Почему я вполне серьезен, когда пишу это? Потому что в России, особенно зимой, особенно холодной, в самом деле невыносимо слышать только о том, как кто-то кого-то разоблачил, растлил, украл или посадил; о том, как еще чего-то нельзя, а еще кого-то наградили за слова «Я вас обожаю». Не тот у нас климат, чтобы жить такими новостями.
Нестрадальцы
Бурное обсуждение фильма Андрея Кончаловского «Белые ночи почтальона Алексея Тряпицына», – Первый канал, заметим, оказал картине медвежью услугу, широко распиарив ее и показав интервью режиссера, – навело меня на некоторые размышления отнюдь не эстетического свойства. Главный аргумент большинства критиков – чересчур гламурный подход Кончаловского к русской деревне. Один автор так прямо и пишет: чтобы показать страдания народа, режиссер выбрал красивейшие северные места, а не какое-нибудь депрессивное Нечерноземье.
Господа. Михалков-Кончаловский совершенно не имел в виду показывать страдания народа. Это вы его с кем-то перепутали. Он снимал недорогой, но масштабный эпос о народной жизни. Снять фильм из жизни глубоководной рыбы не значит показать страдания рыбы. Да, она живет в воде, ей мокро, на больших глубинах темно, ей угрожают хищники, но это ее среда обитания, в мегаполисе ей делать нечего. Говорить о страданиях можно, по-моему, только в том случае, когда герой столкнулся с обстоятельствами непреодолимой силы. Когда он тяжело болен, избит численно превосходящим противником, противозаконно арестован и не имеет шанса добиться справедливости, лишился близкого родственника, наделен столь непривлекательной внешностью, что не имеет шанса на взаимность (впрочем, и в этом последнем случае многие переигрывали судьбу). Все остальное – не страдания, а образ жизни, вопрос личного выбора, если говорить без метафор.

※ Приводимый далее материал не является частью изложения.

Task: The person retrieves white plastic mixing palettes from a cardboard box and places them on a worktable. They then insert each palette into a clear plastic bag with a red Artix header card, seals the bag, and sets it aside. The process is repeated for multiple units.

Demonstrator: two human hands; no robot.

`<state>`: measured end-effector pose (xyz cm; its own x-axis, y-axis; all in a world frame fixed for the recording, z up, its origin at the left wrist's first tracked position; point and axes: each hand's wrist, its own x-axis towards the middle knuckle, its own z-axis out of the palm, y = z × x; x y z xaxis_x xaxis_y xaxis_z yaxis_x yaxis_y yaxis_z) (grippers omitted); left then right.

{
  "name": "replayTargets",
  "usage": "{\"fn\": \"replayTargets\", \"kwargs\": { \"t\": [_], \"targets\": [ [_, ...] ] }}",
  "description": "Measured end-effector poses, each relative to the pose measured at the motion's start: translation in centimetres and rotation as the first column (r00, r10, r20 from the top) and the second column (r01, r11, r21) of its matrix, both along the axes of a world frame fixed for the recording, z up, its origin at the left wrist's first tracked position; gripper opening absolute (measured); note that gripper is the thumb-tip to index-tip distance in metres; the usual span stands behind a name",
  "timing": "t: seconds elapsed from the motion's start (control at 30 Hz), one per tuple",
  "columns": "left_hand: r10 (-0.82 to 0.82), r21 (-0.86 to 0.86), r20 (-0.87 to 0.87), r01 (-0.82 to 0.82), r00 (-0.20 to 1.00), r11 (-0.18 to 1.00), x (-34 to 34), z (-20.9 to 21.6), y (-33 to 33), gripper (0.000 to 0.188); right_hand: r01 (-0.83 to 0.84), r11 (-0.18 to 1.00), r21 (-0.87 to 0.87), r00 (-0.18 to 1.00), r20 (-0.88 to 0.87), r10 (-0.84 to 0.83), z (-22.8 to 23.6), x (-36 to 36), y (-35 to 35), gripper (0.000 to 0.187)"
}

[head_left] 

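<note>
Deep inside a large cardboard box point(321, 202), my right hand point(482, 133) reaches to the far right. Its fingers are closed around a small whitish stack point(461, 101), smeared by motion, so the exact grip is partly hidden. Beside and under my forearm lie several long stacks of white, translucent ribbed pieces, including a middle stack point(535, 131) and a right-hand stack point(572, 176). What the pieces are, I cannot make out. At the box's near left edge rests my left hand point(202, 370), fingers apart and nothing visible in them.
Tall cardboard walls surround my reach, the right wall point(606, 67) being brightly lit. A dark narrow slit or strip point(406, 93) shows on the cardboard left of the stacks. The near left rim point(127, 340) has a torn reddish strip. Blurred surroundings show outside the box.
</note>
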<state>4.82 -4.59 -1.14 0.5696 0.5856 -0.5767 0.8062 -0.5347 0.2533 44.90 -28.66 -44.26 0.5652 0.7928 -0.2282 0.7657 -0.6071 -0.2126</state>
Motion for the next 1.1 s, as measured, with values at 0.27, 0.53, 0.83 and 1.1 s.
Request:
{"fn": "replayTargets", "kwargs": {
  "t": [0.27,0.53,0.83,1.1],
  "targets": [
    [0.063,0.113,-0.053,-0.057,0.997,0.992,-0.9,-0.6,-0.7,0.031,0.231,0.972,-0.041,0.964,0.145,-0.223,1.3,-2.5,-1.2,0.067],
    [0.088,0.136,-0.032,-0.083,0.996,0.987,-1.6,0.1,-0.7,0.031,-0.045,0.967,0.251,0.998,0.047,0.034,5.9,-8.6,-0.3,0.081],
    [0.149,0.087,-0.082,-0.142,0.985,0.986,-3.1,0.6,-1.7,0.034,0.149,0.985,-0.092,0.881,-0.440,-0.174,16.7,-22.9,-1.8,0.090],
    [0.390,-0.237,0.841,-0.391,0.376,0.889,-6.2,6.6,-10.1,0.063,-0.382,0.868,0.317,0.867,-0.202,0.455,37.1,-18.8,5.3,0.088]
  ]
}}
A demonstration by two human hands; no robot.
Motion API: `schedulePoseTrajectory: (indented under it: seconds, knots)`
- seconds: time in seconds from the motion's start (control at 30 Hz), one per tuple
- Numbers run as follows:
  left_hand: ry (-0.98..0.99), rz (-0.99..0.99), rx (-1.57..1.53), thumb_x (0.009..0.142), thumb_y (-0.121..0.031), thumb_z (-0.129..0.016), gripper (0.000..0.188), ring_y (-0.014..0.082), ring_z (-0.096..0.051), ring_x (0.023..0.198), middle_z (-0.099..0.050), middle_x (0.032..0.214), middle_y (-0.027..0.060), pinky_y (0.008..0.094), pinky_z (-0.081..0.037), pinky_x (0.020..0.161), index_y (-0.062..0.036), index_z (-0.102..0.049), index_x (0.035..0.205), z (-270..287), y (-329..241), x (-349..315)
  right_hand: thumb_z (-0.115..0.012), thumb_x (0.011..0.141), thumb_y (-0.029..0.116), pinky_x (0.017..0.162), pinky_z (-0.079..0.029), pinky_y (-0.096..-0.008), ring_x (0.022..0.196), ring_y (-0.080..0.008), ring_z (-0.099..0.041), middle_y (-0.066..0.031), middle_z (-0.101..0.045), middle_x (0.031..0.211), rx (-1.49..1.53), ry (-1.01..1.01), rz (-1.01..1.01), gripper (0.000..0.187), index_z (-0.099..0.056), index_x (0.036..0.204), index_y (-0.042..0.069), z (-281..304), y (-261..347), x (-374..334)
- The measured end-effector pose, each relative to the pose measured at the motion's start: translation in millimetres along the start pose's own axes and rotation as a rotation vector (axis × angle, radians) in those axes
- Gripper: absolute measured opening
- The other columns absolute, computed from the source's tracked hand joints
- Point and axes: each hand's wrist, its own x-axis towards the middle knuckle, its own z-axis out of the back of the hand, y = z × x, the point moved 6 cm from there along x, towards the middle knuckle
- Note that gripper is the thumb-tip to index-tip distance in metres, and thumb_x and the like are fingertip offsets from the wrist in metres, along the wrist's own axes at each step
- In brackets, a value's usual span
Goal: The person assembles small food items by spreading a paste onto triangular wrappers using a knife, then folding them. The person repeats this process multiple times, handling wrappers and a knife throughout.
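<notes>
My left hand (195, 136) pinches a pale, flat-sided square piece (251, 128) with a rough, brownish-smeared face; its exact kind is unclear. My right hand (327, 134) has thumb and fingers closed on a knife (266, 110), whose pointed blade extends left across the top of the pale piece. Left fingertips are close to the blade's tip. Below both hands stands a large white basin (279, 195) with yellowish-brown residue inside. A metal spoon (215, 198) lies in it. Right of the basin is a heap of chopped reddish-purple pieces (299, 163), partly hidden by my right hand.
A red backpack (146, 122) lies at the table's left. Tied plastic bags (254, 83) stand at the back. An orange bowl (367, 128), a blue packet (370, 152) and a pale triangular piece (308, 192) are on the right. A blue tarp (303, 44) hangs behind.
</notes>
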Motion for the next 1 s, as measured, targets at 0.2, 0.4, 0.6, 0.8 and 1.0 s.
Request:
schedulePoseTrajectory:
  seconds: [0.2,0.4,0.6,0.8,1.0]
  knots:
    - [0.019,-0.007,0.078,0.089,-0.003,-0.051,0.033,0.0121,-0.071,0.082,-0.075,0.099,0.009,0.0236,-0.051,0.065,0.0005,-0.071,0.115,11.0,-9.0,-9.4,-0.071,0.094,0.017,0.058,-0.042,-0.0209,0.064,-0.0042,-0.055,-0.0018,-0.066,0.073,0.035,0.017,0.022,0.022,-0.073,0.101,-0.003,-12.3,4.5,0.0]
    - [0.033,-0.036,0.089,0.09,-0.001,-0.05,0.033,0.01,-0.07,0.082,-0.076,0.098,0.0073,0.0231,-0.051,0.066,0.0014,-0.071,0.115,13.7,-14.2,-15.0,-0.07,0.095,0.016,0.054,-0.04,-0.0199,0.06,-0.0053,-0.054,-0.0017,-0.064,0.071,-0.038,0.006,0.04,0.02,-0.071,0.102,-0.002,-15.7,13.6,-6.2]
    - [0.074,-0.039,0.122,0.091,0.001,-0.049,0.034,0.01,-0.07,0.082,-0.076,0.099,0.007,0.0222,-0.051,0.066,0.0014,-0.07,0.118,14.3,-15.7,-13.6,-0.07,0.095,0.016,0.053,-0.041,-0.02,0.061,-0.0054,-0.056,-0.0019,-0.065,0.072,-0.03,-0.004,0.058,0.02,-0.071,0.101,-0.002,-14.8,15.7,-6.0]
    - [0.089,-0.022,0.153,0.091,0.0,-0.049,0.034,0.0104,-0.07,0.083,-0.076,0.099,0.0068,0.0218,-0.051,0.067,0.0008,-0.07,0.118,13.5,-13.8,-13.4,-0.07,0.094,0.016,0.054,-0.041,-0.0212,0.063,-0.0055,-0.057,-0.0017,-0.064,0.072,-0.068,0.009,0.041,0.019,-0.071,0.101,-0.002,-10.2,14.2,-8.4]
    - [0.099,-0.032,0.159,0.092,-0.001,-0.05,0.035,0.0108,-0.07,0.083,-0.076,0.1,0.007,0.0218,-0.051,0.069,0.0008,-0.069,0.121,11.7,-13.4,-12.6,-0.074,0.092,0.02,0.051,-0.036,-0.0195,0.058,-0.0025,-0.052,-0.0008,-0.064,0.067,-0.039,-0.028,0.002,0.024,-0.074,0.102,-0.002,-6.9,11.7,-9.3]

Страдает ли русский народ? Боюсь, это случай некорректного словоупотребления. Русский народ живет сообразно своим привычкам, и говорить, что он ограблен, – значит чересчур увлекаться метафорой. Вот Тряпицын ограблен, у него мотор сперли. А русский народ добровольно отдает все, от на логов на содержание неэффективной бюрократии до государственного вспомоществования «Роснефти», которая у нас даже не градо-, а странообразующее предприятие. Логика очевидна: есть «Роснефть» – есть Путин, есть Путин – есть Россия, есть Россия – есть «Роснефть», круг замыкается, четвертый участник цепочки уже не нужен. Русский народ пробовал жить по-разному, но жил при этом всегда одинаково: здесь в самом деле ничто по большому счету не меняется с XVII века, и почему должно меняться? Да, появляются ракеты, они стартуют откуда-то из-за леса. Да, почти непрерывно работает телевизор. Да, в ближайшем городе открывают, а потом закрывают Макдоналдс. Но вы же не назовете это фундаментальными переменами? Фундаментальная перемена бывает, по сути, одна – меняется масштаб и характер вашего личного участия в конструировании собственной судьбы. В этом смысле Россия абсолютно неизменна: спрос с одного лица, его уход всегда означает волну критики и последующую канонизацию, потому что все это наша история. Вероятно, она действительно великая. Величие ее в том, что она неизменна.